É ovvio che l’ulteriore disoccupazione che si andrà a creare nel mondo dei giochi creerà un nuovo disagio tra l’opinione pubblica: però di questo argomento che diventerà “estremamente caldo a breve” non se ne sente parlare come si converrebbe ad argomento di tale rilevanza. Sopratutto, non se ne sente parlare (della disoccupazione derivante dalla chiusura di imprese di gioco) neppure dalla politica: o lo Stato non ci ha pensato quando ha concesso agli Enti Locali di legiferare contro il gioco, oppure non ha effettivamente valutato che ciò accadesse veramente, il che è senza dubbio ancora peggio. La politica continua a “cavalcare” l’anti-gioco sia in campagna elettorale che “dopo”, ma l’argomento spinoso della disoccupazione “derivante” non è ancora balzato fuori od ancora l’opinione pubblica non se ne rende conto.

Del gioco si parla da un lato quando si propone di toglierlo di mezzo e dall’altro quando si asserisce per l’ennesima volta che al gioco ci si rivolgerà per “raccogliere coperture”… inesistenti altrove. E non solo: ma a volte si sente persino riferire che un Consigliere Regionale del Gruppo Pd del Piemonte, ha avuto il coraggio di ammettere che la Legge Regionale per il contrasto al gioco patologico, nonostante sia partita con l’obbiettivo di contenere questo fenomeno, riducendone le derive negative, “a distanza di tempo, sta sortendo l’effetto contrario”.

É una riflessione legittima che forse va al di là delle valutazioni politiche e che non dovrebbe essere ignorata e tanto meno sottovalutata, poiché a conti fatti la Legge piemontese sul gioco ha contribuito a far diminuire la raccolta dei giochi solo del 3%, senza considerare il gioco illecito e l’online che non sono compresi nei dati ufficiali resi pubblici dal Ministero dell’Economia.

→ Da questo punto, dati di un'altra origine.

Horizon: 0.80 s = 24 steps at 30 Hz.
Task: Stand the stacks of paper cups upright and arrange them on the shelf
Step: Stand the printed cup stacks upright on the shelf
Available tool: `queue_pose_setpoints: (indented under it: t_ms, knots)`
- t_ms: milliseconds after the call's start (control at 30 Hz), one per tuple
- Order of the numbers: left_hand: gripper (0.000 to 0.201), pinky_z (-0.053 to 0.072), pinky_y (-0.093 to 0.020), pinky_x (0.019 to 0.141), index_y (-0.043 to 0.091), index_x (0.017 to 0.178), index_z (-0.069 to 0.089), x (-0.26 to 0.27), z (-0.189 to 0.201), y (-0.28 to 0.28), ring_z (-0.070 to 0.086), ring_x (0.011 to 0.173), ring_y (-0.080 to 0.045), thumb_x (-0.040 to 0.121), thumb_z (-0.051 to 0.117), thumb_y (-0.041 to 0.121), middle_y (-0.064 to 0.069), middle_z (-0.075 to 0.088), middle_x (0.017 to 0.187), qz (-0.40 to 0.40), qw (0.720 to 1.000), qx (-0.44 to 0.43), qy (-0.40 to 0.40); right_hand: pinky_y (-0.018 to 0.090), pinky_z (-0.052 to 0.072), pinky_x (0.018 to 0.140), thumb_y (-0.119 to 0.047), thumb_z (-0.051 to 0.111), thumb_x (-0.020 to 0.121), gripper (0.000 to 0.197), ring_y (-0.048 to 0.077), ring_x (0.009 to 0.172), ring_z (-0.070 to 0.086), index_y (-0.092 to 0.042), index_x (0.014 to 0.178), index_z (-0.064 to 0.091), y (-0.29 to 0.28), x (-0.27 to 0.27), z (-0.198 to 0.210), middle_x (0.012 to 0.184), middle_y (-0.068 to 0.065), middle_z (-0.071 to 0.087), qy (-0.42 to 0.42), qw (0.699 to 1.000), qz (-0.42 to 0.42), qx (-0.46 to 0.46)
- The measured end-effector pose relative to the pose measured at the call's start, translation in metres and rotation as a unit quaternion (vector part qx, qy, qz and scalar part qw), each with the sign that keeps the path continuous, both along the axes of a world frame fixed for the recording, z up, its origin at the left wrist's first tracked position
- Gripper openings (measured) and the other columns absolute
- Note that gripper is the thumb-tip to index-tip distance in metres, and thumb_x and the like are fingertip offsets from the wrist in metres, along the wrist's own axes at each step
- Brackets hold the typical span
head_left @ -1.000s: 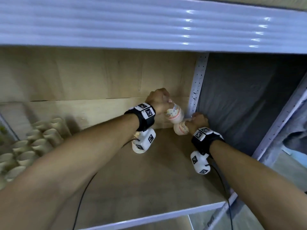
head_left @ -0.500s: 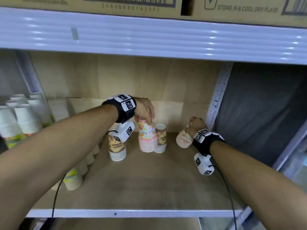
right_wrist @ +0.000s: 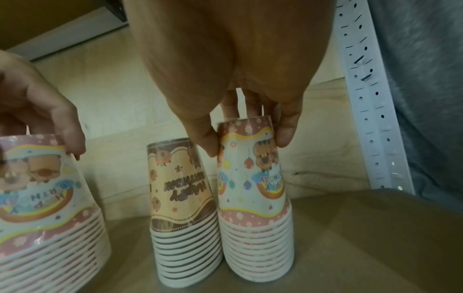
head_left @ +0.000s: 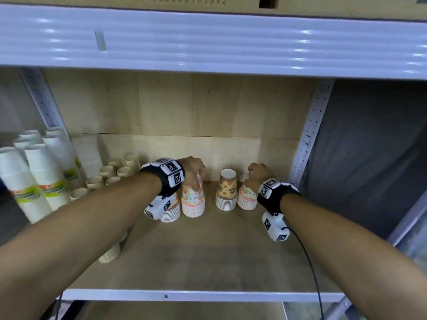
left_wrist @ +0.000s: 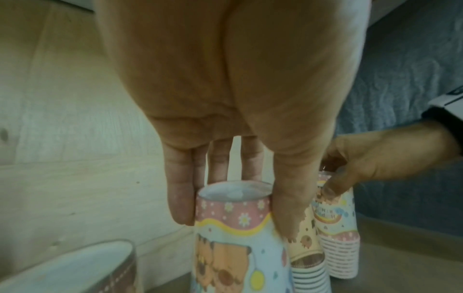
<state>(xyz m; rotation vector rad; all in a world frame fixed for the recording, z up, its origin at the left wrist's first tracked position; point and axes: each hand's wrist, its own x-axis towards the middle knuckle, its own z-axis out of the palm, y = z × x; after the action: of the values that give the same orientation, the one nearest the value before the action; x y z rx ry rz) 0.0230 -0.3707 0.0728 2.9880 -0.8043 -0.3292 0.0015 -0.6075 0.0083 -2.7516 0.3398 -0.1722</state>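
Head view, left to right: plain white cup stacks [head_left: 44, 172] line the shelf [head_left: 208, 257]; the left hand [head_left: 193, 172] grasps a pink birthday stack [head_left: 193, 200] by its top, steadying it upright; a brown stack [head_left: 227, 191] stands free; the right hand [head_left: 258, 175] pinches another pink stack [head_left: 246, 198] beside it, likely to close up the row.

both arms reach forward, each hand gripping from above

the left hand [head_left: 193, 168] points down, its fingers [left_wrist: 179, 190] and thumb curled around the top of a pink cup stack [head_left: 193, 202]. the right hand [head_left: 258, 174], off to its right, pinches the top of another pink stack [right_wrist: 253, 178] between thumb and fingers [right_wrist: 284, 130]. both forearms stretch out, wrists banded.
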Motion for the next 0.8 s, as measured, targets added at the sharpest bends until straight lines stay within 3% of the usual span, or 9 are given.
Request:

Ed oltre tutto non bisogna dimenticare che anche in altre Regioni, e non solo in Piemonte, si stanno attuando restrizioni per le apparecchiature da intrattenimento: se ne può dedurre, quindi che “l’effetto espulsivo” si concretizzerà, come sta facendo anche in Emilia Romagna e poi che avverrà su altri territori, da nord a sud della Penisola. Ed i risultati saranno identici a quelli del Piemonte? E sempre sottolineando che questa regia da parte dello Stato centrale che consente sperequazione di interventi e provvedimenti adottati di Regione in Regione, o di città in città viene ad essere effettuata sempre e comunque in barba alla “riserva di Legge” tuttora vigente sui giochi nel nostro bel Paese.